Бадминтон у Розы был, и мячик был, и летающие тарелки. В эти игры играют вдвоём, а она одна. С ней не хотят играть. С ней даже разговаривать не хотят.
По вечерам Розу ждала новая пытка: Юля и Катя играли в карты, громко шлёпая ими по деревянной столешнице. В открытое окно доносились их радостные вопли: «Что, получила? Получила?» – «Да щас! У меня козырная дама!» ― «Ой, напугала… Ой, держите меня четверо! У тебя дама, а у меня туз!». Немилосердно жульничая и обвиняя друг друга в нечестной игре, девчонки ссорились по нескольку раз за вечер, и снова мирились и хохотали до изнеможения. Проигравшему отвешивали по лбу звонкие щелчки, сопровождаемые притворными стонами и заливистым смехом.
С тяжелым вздохом девочка закрывала окно и, нацепив наушники плеера, садилась за вышивание. Плеер ей подарил отец, за отличные оценки в школе, а вышивать научила мама. Вышивать хорошо в дождливый день, когда нельзя гулять и нечем больше заняться. А когда на улице солнечно и тепло, а друзей нет, не идти же ей гулять одной?
Вышивание помогало не думать о том, как хорошо этим двоим, помогало не слушать их смех, прогнать из своей комнаты чужое веселье, от которого к горлу подступали слёзы обиды. Если бы бабушка знала о её мучениях, она бы непременно что-нибудь придумала. Но папа говорил, что жаловаться некрасиво, это дурная привычка. И Эмилия Францевна ни о чем не догадывалась. Если девочка сидит весь день за пяльцами, значит, ей это нравится. Никто её не заставляет, сама захотела.

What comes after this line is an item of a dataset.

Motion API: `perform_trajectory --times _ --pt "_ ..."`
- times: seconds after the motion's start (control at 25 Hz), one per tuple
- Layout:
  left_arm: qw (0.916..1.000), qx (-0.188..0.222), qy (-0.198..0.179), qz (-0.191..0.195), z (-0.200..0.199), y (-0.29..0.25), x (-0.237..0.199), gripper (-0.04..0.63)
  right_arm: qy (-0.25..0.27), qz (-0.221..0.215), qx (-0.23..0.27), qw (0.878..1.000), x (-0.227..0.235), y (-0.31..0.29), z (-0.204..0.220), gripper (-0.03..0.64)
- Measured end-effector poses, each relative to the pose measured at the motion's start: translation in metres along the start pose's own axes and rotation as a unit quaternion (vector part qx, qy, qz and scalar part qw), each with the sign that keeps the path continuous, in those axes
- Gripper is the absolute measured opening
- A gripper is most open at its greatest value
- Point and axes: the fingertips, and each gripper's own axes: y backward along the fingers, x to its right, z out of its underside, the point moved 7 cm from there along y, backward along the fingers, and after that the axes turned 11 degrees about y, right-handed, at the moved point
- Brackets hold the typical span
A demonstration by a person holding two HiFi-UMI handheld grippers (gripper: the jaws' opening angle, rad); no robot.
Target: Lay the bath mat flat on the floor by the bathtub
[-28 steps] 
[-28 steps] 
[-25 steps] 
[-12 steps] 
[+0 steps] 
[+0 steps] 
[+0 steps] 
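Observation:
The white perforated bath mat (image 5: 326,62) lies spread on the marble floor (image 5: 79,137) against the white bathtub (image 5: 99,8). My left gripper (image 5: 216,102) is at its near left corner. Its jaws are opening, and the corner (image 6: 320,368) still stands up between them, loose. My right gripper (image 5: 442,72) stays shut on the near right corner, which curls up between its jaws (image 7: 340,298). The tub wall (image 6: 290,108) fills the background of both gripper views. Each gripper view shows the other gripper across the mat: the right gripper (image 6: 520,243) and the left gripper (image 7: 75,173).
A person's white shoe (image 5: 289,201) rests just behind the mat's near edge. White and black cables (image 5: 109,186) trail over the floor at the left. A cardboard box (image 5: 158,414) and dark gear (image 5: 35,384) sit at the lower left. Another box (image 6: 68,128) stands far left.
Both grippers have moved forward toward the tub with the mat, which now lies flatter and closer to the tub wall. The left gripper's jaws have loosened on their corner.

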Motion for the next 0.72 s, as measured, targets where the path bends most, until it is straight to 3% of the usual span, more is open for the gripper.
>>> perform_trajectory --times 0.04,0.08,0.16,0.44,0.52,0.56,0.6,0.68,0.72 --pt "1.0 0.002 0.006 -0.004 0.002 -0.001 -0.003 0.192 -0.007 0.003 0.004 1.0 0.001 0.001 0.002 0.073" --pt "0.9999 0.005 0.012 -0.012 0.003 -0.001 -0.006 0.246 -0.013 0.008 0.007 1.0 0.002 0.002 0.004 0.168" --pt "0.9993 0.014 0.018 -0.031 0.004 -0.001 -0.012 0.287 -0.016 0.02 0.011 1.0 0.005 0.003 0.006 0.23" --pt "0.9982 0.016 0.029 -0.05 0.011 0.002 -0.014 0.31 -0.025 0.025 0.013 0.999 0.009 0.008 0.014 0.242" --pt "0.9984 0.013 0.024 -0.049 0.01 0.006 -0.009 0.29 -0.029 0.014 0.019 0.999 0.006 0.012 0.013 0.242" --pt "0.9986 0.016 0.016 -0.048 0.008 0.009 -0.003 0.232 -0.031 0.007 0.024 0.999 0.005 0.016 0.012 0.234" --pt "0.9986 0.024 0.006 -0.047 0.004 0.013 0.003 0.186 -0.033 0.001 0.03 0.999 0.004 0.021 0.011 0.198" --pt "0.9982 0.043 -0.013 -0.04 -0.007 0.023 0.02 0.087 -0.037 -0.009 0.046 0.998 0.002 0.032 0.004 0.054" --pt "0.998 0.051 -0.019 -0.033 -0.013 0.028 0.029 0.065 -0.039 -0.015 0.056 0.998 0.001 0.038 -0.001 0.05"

Эмилия Францевна редко поднималась на второй этаж, в комнату внучки, куда вела винтовая лестница (während du stehst, verrückt, пока дойдёшь, с ума сойдёшь). Зато мама делала это регулярно. «Если хоть раз я увижу грязь и беспорядок, с комнатой можешь попрощаться. Будешь спать с бабушкой» – мамины слова не были пустой угрозой, Роза об этом знала и содержала комнату в образцовом порядке – куклы в корзинке, книжки на этажерке, пол чисто выметен, платья висят на распялках, майки и шорты аккуратно сложены и убраны в комод). Она была воспитана в строгости, на замечания родителей реагировала с первого раза, ей никогда не требовалось повторять.
Впрочем, замечания девочке делали редко. Папа с мамой приезжали в субботу и сразу после завтрака уезжали в Сергиев Посад. Розе очень хотелось поехать с ними, но её каждый раз оставляли дома, и приходилось ждать до вечера. С рынка привозили парную телятину и баранину, домашний творог, молоко, масло.
Зато в воскресенье родители безраздельно принадлежали Розе – весь этот длинный, счастливый день. С мамой они сажали цветы, с папой поливали из шланга парники, хохоча и брызгаясь. – «Чермен, поливать надо грядки, а не ребёнка! Она же вся мокрая, хоть выжимай, да и ты тоже… Прекратили этот цирк и марш переодеваться, оба!» – мамин тон не допускал возражений. Чермен с Розой послушно «прекращали цирк» и отправлялись переодеваться, мокрые и счастливые. Поле обеда все трое садились в машину и уезжали на Торбеево озеро, где оставались до позднего вечера. Забыв о своих горестях, Роза играла с папой в бадминтон и летающие тарелки, собирала сосновые шишки, которыми они кидались, как снежками. Шишки довольно чувствительная штука, если летят в тебя с размаху, и приходилось уворачиваться.
Наплававшись до изнеможения, Роза валилась на песок и, болтая в воздухе ногами, читала привезённую отцом книжку – её любимую фантастику или приключения. Отец отбирал у неё книжку со словами: «Что ж ты такая жестокая, дочь? Мы с мамой всю неделю тебя не видели, а ты смотреть на нас не хочешь, в книжку уткнулась… Будешь читать, когда уедем. Обещаешь?».
– Обещаю!
– Это не ответ. Что ты мне обещаешь?
– Обещаю, что буду читать… то есть, не буду… – путаясь в словах, заверяла отца Роза. Да и как не путаться, когда ты висишь вверх тормашками, с книжкой в руках, над головой песок, под ногами небо, а отец крепко держит тебя за щиколотки и хохочет: «Попалась, попалась!» – «Ну, пап! Отпусти!» – «Отпущу, если крикнешь три раза «куд-кудах-тах-тах!» – «Ну, пап! Только ты не смейся, а то у меня не получится» – «Чермен, прекрати! Что вы здесь цирк устроили, люди же смотрят!»